Exercise details ▸ Please repeat exactly the lines below from the one containing "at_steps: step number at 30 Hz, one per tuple" down to the one containing "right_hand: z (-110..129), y", both included, and nothing else.

Dataset excerpt ▸
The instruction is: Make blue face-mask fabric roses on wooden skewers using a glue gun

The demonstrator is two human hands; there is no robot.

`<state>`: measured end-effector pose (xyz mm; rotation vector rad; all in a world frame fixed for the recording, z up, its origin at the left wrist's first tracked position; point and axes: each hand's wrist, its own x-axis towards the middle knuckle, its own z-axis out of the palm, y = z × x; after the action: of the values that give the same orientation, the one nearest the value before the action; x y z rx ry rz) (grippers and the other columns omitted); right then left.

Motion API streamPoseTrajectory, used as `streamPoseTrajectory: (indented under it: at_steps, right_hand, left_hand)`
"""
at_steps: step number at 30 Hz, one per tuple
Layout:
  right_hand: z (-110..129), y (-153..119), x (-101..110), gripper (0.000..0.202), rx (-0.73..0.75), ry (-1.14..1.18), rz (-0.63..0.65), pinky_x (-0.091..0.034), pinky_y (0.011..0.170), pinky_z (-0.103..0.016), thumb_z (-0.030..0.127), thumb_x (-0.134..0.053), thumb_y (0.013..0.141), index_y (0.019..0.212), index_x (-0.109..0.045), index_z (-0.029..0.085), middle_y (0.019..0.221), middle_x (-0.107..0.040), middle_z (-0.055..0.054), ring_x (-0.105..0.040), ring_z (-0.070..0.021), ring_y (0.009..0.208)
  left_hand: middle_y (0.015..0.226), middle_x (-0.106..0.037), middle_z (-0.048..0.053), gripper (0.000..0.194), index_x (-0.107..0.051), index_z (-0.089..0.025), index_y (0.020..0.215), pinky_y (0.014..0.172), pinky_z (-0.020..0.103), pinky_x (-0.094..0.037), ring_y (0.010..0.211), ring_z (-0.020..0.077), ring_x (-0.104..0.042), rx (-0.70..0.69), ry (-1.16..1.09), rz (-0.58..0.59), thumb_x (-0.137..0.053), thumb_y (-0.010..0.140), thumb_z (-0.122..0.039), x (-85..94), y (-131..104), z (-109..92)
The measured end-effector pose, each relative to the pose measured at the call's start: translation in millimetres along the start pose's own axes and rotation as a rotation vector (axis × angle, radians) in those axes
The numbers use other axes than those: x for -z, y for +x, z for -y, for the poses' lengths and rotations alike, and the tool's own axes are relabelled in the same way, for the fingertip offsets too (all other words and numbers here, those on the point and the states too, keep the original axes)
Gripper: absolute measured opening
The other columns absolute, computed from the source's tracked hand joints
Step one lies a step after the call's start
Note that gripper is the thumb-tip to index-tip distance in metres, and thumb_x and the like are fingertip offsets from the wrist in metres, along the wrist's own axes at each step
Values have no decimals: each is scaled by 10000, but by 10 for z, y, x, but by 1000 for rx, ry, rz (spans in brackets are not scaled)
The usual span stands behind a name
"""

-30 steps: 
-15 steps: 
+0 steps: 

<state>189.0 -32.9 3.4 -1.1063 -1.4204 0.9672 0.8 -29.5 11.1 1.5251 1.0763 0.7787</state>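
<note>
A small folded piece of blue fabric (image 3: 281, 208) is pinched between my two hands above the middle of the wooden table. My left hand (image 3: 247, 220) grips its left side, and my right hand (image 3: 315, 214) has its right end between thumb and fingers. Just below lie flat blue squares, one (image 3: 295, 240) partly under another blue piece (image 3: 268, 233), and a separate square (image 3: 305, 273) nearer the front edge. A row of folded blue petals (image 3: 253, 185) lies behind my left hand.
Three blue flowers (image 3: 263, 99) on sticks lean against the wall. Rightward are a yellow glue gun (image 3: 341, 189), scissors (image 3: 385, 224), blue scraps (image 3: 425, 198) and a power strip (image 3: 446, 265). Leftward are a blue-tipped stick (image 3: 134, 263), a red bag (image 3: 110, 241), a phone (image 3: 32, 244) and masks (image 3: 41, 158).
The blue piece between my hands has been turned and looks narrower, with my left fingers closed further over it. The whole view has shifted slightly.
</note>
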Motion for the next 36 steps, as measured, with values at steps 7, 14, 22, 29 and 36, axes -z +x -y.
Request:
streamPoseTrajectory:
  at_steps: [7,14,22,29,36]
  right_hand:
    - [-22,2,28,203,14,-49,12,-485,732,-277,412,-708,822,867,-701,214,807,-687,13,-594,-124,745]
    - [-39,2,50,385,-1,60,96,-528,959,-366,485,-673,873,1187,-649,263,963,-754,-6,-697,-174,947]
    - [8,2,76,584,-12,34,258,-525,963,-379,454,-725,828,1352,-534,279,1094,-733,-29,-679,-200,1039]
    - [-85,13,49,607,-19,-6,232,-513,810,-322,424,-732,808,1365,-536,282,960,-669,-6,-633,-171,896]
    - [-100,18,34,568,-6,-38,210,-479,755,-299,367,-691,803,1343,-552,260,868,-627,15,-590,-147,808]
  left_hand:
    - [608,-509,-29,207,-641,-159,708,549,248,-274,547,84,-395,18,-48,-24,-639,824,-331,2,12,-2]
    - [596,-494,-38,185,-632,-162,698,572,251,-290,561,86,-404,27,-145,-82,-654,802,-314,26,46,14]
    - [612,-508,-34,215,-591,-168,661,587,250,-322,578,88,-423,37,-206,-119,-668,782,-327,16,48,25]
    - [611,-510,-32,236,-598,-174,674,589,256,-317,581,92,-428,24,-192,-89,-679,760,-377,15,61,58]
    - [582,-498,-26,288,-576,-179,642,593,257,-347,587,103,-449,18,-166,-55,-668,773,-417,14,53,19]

Finished exercise ▸
at_steps: step number at 30 Hz, one per tuple
Layout:
  right_hand: z (-110..129), y (-153..119), x (-101..110), gripper (0.000..0.202), rx (-0.73..0.75), ry (-1.14..1.18), rz (-0.63..0.65), pinky_x (-0.091..0.034), pinky_y (0.011..0.170), pinky_z (-0.103..0.016), thumb_z (-0.030..0.127), thumb_x (-0.134..0.053), thumb_y (0.013..0.141), index_y (0.019..0.212), index_x (-0.109..0.045), index_z (-0.029..0.085), middle_y (0.019..0.221), middle_x (-0.107..0.040), middle_z (-0.055..0.054), ring_x (-0.105..0.040), ring_z (-0.070..0.021), ring_y (0.009..0.208)

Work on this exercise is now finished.